# WHATS YOUR FAVORITE CATAPULT?



## gamekeeper john

If you could have any catapult out there what would you choose and why?


----------



## NoSugarRob

I would never be able to answer this.. my favorite made by your good self is the multiplex hunting catapult because i think the little finger hole combined with the flat thumb "up" rest, not wrapped around would suit my hold.


----------



## harpersgrace

No you can't pick just one!!!!


----------



## mckee

the most exspemsive because its the most exsoensive


----------



## philly

My two EPS's, awesome in every way, beauty, accuracy and versatility, hunting with Dbl Express bands and Target with single Express bands. Who could ask for more. Bullet proof to boot.
Philly


----------



## kobe23

I want materials and all the machines for wood working, good rifle scope, good bands, good leathers. I want no ready catty, I want to make one myself


----------



## bleachbone

for me...........................

its wrong to have a favorite


----------



## Ram

My ETS. So comfortable to shoot. Pretty too


----------



## GIRLYPANTS

Thats a hard thing to decide for me as there are so many that I like, I shoot more comfortably and accurate with the side shooters rather than the vertical shooters


----------



## Dan the Slingshot Man

My Bill Hays hathcock target sniper in bronze.


----------



## frogman

Probably something in brass from Hogancasting, With holes in the forks for the tubes. Frogman


----------



## Flatband

Well you all know that I'm insane when it comes to Slingshots







-picking just one-**** near impossible. If I had too though,it would be a my book matched set of Arizona Desert Ironwood frames carved in my own Ergo pattern. Being perfectly honest and not being conceited at all,no other frame I ever held is as comfortable to me. Why should it be-these are a custom fit to my own hand!







Flatband


----------



## smitty

I like this ONE .


----------



## erlkonig

A+ and HC


----------



## Henry the Hermit

If it was to shoot, one of my own, because then when I destroyed it with a fork hit, I could just make another. If I wanted to hang it on the wall with my "too-rare or too-pretty to shoot" collection, and money was no object, I'd search out and buy an original Rufus Hussey.


----------



## dragonmaster

All though I like naturals here lately. If I had to give up all my slingshot's and only keep 1. It would be my snipe. It's the one I shoot best with.


----------



## NaturalFork

For competition shooting Saunders Falcon 2 ... for a pocket shooter Dankung Fox, For a wooden slingshot, natural all the way.


----------



## kobe23

Henry in Panama said:


> If it was to shoot, one of my own, because then when I destroyed it with a fork hit, I could just make another. If I wanted to hang it on the wall with my "too-rare or too-pretty to shoot" collection, and money was no object, I'd search out and buy an original Rufus Hussey.

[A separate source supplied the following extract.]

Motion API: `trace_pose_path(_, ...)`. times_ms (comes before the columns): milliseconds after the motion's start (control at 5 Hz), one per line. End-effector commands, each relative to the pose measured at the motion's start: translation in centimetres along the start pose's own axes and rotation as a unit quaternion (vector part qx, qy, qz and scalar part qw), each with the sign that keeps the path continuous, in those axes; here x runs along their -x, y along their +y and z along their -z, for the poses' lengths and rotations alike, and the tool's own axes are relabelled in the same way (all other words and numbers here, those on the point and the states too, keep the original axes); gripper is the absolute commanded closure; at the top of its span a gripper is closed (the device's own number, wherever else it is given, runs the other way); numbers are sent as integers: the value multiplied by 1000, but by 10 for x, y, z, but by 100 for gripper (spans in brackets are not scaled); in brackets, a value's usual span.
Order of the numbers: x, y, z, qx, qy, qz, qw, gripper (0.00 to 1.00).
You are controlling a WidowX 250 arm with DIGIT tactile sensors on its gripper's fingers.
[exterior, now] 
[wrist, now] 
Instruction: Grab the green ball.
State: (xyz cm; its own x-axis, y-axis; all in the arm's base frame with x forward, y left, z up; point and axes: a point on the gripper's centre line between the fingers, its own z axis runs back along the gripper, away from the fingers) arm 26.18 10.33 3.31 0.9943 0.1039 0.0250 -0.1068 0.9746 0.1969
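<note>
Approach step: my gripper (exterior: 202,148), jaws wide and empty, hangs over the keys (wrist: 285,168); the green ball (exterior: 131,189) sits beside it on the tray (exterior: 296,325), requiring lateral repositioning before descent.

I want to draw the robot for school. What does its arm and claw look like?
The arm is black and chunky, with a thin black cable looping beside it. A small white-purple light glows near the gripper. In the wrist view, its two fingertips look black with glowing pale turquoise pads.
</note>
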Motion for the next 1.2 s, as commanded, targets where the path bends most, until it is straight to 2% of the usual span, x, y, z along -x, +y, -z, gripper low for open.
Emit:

Yea I'd want a Rufus Hussey too... he should've lived longer... awww...


----------



## dhansen

A Rufus Hussey Magnum Beanshooter. I like the way he made them.


----------



## e~shot

Still I m having experience shooting with few, so it will take time to reply to this


----------



## kyrokon

I like my dankungs quick change tubes that last forever. Made of metal so fork hits don't mak me feel as bad as with a nice wooden frame slingshot. Very pocketable, take it any where.
Favorite jungle hunter II and American Fox


----------



## Roy

My ten favorite cattys aaarrrre(drum roll) Oh I am sorry you said my 1 favorite. Too hard to make up my mind. I personally have six that are made by our forum members and not just the way they shoot but I like the dedication and craftsmanship that went into them. Here are the names no special order. ETS,custom dankung,bunnybuster,snody titanium blingshot, cougar 1, brokenarrow and 4 of my own and still adding to my collection.


----------



## haertig

A tie between Perry's PS-2 and Gib's Traditional Boardcut. They both fit me well and I admire the craftsmanship and attention to detail in both of them. I shoot best with these two slingshots.

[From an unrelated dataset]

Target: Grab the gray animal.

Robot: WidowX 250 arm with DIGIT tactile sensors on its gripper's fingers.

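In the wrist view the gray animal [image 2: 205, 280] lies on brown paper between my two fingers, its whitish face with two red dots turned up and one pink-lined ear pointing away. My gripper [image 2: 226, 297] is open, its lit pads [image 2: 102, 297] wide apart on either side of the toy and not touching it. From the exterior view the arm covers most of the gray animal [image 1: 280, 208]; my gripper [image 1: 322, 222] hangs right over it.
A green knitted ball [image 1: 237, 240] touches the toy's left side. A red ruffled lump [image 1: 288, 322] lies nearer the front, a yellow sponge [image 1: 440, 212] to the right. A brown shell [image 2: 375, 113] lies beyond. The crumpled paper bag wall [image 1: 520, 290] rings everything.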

But I have a slightly different take for a "survival slingshot". One that goes in your bug-out gear for when disaster strikes. I would choose one of my Dankung metal slingshots. Probably the Jungle Hunter II. They are indestructable. They cost next to nothing. The tubes last forever. And the tubes are easy and quick to change in the field.


----------



## M.J

Bill Hays G10 Ranger.


----------



## A+ Slingshots

My PS-2 size frame in "steel reinforced" solid wood "Maple" or "Red Oak"!!!!


----------



## 313

My "Dankung cougar", because its my only one lol, and i love the design and knowing that Joerg designed it, is good enough for me.


----------



## jmplsnt

Mine would be basically anything in the dhansen video on the first page of this thread. The two center-removed curved dogwood shooters on the far left of the first group and the odd one with the red elastics really got my blood pumping......I will be in the woods this weekend looking for my own dogwood fork.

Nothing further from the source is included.